Portuguese Culture


  • The most common and appropriate greeting for anyone is a handshake. In Portugal, handshakes are usually firm, although some Portuguese may prefer lighter handshakes.
  • Among friends and relatives, women and men usually give other women ‘beijinhos’ (‘little kisses’) on each cheek, beginning with one’s right side. Sometimes people will simply brush cheeks and kiss the air.
  • It is common for friends to greet each other with a hug.
  • Among men who are close to one another, they will often shake hands and engage in a light hug or a light pat on the back.
  • Men greeting women usually wait for the woman to offer her hand before engaging in a handshake.
  • In a group or social setting, the person arriving is expected to greet everyone first. 
  • One is also expected to bid farewell to everyone when they are leaving.
  • Children are expected to offer a kiss on the cheek to adults in the extended family when greeting.
  • People will usually use first names to address their friends, teenagers or children. Otherwise, one is expected to address an adult by their title and surname. It’s common to hear people use one’s title combined with the first name rather than the last. However, this depends on the personal preference and the relationship between speakers.
  • Greeting strangers in passing is usually done in small villages or areas but not in the larger towns or cities. 

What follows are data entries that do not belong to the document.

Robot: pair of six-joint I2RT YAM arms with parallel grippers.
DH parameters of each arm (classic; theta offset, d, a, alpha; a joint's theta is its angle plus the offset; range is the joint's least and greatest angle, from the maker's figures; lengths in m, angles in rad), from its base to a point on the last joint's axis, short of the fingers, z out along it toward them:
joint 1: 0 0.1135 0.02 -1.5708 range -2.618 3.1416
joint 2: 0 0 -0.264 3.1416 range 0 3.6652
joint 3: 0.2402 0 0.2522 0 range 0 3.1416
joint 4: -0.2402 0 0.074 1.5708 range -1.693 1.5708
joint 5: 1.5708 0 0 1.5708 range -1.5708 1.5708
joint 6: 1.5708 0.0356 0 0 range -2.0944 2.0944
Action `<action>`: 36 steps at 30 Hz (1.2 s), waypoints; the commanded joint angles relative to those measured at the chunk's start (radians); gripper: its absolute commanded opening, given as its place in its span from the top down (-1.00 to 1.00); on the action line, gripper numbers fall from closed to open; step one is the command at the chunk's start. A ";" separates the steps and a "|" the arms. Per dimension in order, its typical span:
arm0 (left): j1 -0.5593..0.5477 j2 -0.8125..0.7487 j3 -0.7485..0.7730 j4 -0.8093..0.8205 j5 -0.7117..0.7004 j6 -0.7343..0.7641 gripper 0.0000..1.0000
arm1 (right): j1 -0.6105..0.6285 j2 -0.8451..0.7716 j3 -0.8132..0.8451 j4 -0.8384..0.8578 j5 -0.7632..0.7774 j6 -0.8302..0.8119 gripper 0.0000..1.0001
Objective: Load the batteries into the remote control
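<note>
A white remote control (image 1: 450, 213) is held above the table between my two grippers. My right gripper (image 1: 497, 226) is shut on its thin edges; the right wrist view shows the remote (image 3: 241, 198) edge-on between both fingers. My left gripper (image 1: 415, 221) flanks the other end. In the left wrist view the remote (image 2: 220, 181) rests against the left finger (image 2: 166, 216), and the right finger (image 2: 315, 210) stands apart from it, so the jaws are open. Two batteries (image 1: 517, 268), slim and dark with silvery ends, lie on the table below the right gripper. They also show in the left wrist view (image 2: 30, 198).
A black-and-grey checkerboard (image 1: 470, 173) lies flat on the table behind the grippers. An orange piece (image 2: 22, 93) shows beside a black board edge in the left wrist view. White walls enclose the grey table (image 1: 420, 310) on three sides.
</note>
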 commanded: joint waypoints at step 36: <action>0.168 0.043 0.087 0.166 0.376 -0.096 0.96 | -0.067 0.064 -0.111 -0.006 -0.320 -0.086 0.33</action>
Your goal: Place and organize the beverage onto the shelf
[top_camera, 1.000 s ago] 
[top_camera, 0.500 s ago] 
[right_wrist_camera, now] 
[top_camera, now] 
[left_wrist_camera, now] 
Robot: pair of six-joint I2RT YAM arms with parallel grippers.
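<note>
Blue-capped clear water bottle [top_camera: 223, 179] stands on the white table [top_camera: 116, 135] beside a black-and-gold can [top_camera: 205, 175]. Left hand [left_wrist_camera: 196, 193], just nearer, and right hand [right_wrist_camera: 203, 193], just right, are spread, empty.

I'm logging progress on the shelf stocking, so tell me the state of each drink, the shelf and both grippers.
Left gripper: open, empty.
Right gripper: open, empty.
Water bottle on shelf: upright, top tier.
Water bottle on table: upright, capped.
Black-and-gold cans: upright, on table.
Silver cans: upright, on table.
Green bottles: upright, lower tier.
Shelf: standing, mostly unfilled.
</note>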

  • When addressing an adult, it is common practice to call them ‘Senhor’ (‘Mister’) or ‘Senhora’ (‘Miss’). As a general rule, use the formal address for people you are unfamiliar with as well as those who are older than you.
  • Common verbal greetings include ‘olá’ (‘hello’), ‘bom dia’ (‘good day’), ‘boa tarde’ (‘good afternoon’) and ‘boa noite’ (‘good evening’ or ‘good night’).